- [What the task requires]: Output the data once more, exactly as given.
────
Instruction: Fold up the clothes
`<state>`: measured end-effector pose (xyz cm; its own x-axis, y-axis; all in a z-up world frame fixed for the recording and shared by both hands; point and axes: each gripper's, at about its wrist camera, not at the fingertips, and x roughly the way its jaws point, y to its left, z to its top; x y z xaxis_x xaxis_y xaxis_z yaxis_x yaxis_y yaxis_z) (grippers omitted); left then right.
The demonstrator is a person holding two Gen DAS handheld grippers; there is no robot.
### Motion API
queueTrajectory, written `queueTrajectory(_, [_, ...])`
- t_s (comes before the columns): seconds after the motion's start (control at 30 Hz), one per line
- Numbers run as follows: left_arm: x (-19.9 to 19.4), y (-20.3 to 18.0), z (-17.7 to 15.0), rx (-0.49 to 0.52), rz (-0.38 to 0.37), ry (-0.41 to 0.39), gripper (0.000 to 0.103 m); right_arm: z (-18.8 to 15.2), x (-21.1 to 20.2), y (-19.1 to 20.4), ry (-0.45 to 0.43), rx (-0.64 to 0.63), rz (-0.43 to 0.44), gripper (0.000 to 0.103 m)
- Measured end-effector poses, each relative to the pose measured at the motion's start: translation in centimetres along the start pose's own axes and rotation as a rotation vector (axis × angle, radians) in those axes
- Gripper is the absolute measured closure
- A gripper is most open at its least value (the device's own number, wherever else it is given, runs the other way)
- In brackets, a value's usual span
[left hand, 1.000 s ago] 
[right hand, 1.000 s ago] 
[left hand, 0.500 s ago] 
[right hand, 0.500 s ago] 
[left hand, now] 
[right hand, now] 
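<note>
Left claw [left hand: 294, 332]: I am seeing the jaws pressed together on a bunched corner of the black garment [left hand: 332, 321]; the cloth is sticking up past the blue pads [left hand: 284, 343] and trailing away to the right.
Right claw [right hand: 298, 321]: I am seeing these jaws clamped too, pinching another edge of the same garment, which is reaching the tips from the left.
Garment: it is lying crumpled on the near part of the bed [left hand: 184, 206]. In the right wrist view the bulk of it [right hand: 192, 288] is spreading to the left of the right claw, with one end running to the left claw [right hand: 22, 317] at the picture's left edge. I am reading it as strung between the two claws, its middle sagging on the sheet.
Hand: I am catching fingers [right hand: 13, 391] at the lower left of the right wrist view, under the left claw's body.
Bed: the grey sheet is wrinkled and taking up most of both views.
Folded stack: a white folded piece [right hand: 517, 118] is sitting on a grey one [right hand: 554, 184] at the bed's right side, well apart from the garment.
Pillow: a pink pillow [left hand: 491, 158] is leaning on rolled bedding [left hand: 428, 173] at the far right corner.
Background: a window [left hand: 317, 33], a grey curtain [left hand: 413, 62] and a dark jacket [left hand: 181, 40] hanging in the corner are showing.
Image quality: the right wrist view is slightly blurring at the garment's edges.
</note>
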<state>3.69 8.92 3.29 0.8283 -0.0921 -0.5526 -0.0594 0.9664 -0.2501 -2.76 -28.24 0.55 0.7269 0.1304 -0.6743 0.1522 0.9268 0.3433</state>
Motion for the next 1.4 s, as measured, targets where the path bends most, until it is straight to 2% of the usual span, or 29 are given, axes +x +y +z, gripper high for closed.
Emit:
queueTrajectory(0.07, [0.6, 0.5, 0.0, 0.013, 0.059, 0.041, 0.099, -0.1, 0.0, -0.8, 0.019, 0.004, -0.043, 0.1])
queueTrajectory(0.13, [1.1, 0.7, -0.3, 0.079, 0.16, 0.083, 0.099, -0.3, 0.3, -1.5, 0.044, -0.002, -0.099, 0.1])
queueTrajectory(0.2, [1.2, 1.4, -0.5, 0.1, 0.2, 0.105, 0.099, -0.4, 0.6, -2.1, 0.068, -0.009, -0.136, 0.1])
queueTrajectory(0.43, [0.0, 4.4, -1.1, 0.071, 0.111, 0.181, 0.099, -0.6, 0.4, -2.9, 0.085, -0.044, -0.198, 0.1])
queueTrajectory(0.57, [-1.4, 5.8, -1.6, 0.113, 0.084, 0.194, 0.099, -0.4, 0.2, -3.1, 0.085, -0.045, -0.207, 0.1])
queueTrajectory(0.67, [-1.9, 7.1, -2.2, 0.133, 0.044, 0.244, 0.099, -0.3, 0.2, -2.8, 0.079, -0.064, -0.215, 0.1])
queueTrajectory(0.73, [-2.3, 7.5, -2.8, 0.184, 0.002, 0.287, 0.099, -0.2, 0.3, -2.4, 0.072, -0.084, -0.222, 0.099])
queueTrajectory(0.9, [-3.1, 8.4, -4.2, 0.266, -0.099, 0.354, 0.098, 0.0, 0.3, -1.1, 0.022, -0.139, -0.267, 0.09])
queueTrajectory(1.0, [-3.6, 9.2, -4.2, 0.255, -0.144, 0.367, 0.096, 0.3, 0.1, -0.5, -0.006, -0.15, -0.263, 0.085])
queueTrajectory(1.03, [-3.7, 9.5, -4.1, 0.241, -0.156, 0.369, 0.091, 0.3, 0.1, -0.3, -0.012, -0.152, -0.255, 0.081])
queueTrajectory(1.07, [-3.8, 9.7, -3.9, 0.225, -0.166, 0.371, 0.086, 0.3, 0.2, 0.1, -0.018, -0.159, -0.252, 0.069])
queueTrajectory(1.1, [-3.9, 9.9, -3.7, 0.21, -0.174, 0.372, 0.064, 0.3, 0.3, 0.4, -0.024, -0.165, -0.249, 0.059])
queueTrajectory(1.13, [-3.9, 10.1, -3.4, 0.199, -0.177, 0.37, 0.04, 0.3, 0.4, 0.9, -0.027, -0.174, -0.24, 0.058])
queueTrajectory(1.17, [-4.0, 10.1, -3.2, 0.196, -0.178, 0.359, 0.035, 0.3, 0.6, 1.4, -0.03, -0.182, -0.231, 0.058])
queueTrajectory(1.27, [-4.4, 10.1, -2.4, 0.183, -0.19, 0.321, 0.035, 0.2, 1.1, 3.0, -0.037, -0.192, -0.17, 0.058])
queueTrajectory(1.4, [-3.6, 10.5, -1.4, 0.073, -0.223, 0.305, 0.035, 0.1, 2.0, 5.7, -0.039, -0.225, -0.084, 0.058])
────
- [Task solution]:
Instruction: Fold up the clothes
`<state>`: measured end-effector pose (xyz cm; its own x-axis, y-axis; all in a z-up world frame fixed for the recording and shared by both hands; point and axes: each gripper's, at about its wrist camera, not at the fingertips, and x roughly the way its jaws point, y to its left, z to its top; x y z xaxis_x xaxis_y xaxis_z yaxis_x yaxis_y yaxis_z) (grippers omitted); left then right.
The demonstrator is a person holding two Gen DAS handheld grippers; there is no robot.
### Motion API
queueTrajectory, written `queueTrajectory(_, [_, ...])`
- t_s (comes before the columns): seconds after the motion's start (control at 30 Hz), one per line
- Numbers run as follows: left_arm: x (-19.9 to 19.4), y (-20.3 to 18.0), z (-17.7 to 15.0), rx (-0.49 to 0.52), rz (-0.38 to 0.37), ry (-0.41 to 0.39), gripper (0.000 to 0.103 m); right_arm: z (-18.8 to 15.2), x (-21.1 to 20.2), y (-19.1 to 20.4), ry (-0.45 to 0.43), rx (-0.64 to 0.63), rz (-0.43 to 0.44), gripper (0.000 to 0.103 m)
- Measured end-effector poses, each relative to the pose measured at the motion's start: translation in centimetres along the start pose's own axes and rotation as a rotation vector (axis × angle, radians) in those axes
- Gripper is the absolute measured closure
- A gripper is most open at its least value (the device's own number, wherever else it is given, runs the other way)
- In brackets, a value's usual span
[left hand, 1.000 s ago] 
[right hand, 1.000 s ago] 
[left hand, 0.500 s ago] 
[right hand, 0.500 s ago] 
[left hand, now] 
[right hand, now] 
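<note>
Left claw [left hand: 294, 332]: I am seeing the jaws pressed together on a bunched corner of the black garment [left hand: 332, 321]; the cloth is sticking up past the blue pads [left hand: 284, 343] and trailing away to the right.
Right claw [right hand: 298, 321]: I am seeing these jaws clamped too, pinching another edge of the same garment, which is reaching the tips from the left.
Garment: it is lying crumpled on the near part of the bed [left hand: 184, 206]. In the right wrist view the bulk of it [right hand: 192, 288] is spreading to the left of the right claw, with one end running to the left claw [right hand: 22, 317] at the picture's left edge. I am reading it as strung between the two claws, its middle sagging on the sheet.
Hand: I am catching fingers [right hand: 13, 391] at the lower left of the right wrist view, under the left claw's body.
Bed: the grey sheet is wrinkled and taking up most of both views.
Folded stack: a white folded piece [right hand: 517, 118] is sitting on a grey one [right hand: 554, 184] at the bed's right side, well apart from the garment.
Pillow: a pink pillow [left hand: 491, 158] is leaning on rolled bedding [left hand: 428, 173] at the far right corner.
Background: a window [left hand: 317, 33], a grey curtain [left hand: 413, 62] and a dark jacket [left hand: 181, 40] hanging in the corner are showing.
Image quality: the right wrist view is slightly blurring at the garment's edges.
</note>
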<state>3.69 8.92 3.29 0.8283 -0.0921 -0.5526 -0.0594 0.9664 -0.2501 -2.76 -28.24 0.55 0.7269 0.1304 -0.6743 0.1522 0.9268 0.3433</state>
Motion for the next 1.4 s, as measured, targets where the path bends most, until it is straight to 2% of the usual span, or 29 are given, axes +x +y +z, gripper high for closed.
Emit:
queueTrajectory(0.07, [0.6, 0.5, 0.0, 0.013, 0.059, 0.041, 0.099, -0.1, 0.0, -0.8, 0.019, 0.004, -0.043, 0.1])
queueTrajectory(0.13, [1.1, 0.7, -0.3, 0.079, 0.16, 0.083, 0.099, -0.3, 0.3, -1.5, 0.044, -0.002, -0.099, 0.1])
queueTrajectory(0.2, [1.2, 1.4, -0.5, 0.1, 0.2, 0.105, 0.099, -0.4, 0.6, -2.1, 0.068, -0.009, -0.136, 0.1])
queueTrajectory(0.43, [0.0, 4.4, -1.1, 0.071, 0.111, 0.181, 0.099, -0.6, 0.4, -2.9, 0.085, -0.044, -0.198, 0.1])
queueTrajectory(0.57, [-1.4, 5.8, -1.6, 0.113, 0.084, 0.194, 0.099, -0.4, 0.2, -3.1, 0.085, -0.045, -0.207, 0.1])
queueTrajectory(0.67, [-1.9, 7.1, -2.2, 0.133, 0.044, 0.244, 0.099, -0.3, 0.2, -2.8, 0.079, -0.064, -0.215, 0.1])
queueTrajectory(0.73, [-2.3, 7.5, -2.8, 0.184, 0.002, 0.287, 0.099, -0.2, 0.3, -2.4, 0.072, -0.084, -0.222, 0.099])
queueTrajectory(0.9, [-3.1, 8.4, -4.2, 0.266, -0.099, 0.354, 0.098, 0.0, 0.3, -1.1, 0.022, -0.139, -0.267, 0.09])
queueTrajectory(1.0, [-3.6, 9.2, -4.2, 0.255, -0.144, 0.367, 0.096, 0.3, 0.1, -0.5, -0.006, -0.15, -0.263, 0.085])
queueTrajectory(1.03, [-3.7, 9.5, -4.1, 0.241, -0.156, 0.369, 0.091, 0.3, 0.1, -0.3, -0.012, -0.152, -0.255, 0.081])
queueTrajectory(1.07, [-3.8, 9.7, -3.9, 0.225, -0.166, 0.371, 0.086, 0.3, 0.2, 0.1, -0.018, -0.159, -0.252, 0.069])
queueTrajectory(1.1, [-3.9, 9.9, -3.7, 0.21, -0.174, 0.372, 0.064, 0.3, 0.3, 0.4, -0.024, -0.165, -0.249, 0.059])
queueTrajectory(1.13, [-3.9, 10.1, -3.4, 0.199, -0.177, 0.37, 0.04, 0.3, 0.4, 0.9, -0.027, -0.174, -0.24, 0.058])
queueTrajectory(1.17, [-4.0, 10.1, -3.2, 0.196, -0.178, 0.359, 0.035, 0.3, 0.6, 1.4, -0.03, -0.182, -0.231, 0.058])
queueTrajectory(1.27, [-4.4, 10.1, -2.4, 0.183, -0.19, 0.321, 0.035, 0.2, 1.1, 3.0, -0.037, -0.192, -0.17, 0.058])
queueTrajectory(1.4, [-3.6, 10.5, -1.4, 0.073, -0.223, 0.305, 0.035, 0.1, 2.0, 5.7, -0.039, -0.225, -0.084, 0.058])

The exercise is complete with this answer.